### Work item:
Filter the entries below, keeping only lines with "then".
(Material provided begins)
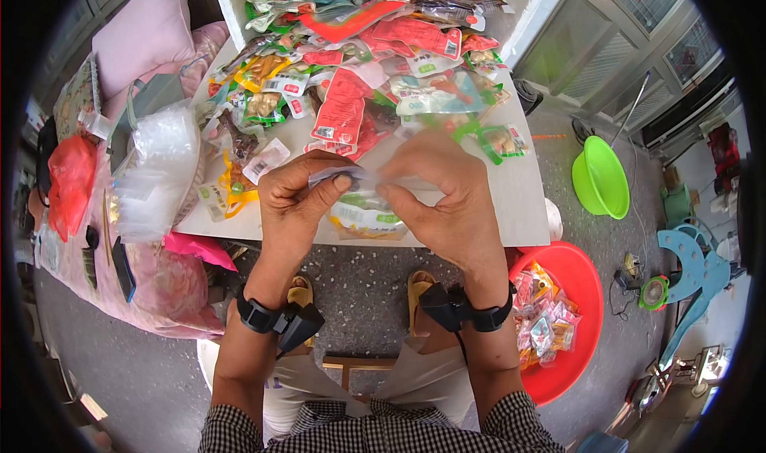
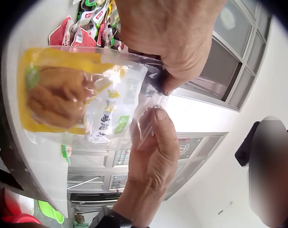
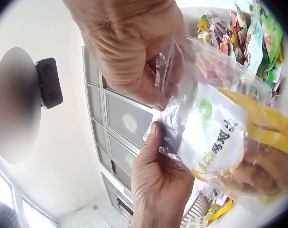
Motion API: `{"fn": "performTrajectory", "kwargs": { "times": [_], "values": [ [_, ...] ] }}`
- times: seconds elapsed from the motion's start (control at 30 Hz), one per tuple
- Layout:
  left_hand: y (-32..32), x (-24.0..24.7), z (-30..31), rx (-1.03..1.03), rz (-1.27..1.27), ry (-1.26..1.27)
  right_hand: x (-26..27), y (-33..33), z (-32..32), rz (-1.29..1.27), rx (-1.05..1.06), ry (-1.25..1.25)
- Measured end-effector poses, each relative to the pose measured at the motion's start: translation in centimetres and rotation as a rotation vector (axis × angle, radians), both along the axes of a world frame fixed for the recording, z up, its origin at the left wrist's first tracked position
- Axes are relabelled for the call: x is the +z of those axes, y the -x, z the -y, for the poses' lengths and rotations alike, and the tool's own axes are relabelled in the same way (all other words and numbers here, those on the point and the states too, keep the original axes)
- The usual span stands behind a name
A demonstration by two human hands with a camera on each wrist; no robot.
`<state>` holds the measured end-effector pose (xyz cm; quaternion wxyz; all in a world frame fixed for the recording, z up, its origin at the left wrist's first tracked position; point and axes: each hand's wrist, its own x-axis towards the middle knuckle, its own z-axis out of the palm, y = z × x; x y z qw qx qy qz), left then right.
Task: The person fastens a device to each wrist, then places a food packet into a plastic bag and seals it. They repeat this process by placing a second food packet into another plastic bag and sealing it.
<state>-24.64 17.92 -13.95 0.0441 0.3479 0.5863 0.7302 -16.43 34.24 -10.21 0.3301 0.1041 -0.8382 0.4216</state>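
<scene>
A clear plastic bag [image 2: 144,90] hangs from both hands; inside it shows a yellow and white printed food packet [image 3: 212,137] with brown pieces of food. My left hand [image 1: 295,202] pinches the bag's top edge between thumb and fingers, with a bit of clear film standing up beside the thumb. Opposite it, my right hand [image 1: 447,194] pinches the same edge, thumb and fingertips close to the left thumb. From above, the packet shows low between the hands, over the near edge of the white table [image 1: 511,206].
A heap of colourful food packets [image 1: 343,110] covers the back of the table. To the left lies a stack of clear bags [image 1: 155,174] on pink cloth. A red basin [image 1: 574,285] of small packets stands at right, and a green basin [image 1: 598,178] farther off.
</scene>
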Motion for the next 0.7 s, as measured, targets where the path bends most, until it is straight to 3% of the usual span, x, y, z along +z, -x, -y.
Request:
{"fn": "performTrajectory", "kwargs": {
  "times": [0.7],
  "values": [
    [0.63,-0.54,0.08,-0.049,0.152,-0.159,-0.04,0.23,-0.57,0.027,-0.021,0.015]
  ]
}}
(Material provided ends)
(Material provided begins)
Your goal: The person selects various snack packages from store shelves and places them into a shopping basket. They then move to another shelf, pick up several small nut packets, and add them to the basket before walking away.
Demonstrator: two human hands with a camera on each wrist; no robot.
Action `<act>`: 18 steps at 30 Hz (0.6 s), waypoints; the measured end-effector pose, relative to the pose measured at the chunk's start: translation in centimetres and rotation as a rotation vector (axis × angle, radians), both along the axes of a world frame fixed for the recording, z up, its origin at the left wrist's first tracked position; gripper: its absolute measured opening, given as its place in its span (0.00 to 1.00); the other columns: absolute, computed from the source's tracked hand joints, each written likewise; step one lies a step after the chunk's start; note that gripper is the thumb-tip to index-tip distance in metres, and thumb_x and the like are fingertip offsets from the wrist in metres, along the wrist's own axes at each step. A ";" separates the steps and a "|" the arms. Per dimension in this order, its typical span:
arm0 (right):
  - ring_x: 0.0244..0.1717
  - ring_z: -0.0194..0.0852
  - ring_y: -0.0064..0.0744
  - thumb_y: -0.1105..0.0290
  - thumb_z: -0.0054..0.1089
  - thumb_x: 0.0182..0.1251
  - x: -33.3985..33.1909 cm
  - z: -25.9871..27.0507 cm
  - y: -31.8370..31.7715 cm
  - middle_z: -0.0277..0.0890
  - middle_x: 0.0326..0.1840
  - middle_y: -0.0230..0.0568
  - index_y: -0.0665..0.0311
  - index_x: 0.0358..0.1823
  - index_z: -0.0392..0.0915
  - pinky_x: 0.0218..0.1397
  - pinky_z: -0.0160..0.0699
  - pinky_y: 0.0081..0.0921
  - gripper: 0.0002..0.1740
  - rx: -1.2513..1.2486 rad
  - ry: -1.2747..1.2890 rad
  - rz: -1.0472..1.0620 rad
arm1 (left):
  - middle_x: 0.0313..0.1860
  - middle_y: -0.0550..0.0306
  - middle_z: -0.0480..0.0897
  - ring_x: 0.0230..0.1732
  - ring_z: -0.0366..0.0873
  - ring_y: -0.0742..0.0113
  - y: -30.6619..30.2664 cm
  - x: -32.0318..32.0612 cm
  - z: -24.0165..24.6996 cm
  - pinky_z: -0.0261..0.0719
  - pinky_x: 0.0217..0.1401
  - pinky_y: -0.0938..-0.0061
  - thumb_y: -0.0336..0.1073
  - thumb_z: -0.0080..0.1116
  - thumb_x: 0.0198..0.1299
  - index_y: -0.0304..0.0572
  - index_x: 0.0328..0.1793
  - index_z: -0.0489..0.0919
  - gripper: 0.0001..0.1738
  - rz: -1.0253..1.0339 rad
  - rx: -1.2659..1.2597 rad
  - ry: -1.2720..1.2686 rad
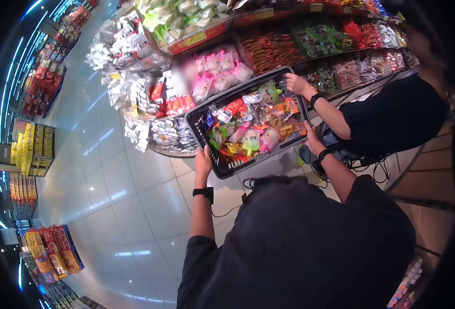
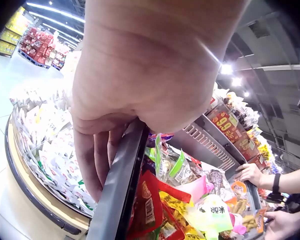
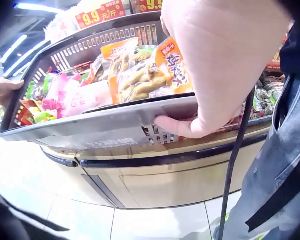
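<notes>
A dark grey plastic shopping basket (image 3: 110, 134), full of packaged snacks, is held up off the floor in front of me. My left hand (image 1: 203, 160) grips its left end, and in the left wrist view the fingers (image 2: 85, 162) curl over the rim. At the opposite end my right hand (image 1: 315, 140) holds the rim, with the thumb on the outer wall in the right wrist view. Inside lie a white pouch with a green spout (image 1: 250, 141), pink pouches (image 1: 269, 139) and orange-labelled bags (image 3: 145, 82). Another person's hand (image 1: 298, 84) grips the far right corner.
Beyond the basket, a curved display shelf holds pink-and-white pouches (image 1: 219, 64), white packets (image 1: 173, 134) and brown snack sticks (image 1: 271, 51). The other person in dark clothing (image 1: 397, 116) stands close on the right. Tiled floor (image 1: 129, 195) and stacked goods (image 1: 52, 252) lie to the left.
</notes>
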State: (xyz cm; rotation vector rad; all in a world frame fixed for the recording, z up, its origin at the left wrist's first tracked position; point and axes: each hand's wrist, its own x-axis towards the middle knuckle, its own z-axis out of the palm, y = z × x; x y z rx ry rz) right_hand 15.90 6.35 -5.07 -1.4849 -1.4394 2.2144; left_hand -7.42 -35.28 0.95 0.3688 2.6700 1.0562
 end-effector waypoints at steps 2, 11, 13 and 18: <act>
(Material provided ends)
### Task result:
`<state>` holds the measured end-effector pose (xyz cm; quaternion wxyz; all in a world frame fixed for the recording, z up, its origin at the left wrist's first tracked position; point and axes: each hand's wrist, its own x-axis towards the middle knuckle, its own z-axis out of the palm, y = z × x; x y z qw qx qy qz), left then right.
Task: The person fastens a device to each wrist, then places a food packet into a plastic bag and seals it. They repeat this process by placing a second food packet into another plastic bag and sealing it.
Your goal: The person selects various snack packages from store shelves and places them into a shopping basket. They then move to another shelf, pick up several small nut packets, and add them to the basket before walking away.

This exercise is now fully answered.